TASK
All of the data is to be printed again exactly as it appears.

____________

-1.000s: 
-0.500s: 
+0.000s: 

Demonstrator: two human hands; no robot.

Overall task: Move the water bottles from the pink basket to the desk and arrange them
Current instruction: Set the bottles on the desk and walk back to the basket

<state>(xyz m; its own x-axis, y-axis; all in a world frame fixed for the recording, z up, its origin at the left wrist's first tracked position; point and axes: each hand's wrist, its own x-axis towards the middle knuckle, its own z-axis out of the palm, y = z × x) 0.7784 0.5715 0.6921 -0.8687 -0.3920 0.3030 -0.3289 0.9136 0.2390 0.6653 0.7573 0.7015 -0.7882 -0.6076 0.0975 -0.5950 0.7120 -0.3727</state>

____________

EXERCISE RESULT
-1.000s: 
-0.500s: 
+0.000s: 

Demonstrator: two human hands; no robot.

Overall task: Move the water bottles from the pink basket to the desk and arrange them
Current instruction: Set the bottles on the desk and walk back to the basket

<state>(xyz m; its own x-axis, y-axis; all in a world frame fixed for the recording, z up, its origin at the left wrist's first tracked position; point and axes: each hand's wrist, its own x-axis towards the middle knuckle, its own z-axis out of the palm, y = z × x) 0.7784 0.5715 0.6921 -0.8687 -0.3920 0.3030 -0.3289 0.9136 0.2390 0.6653 0.7573 0.7015 -0.7882 -0.6076 0.0975 -0.5950 0.7120 -0.3727</state>

This output is complete, so the exercise is closed.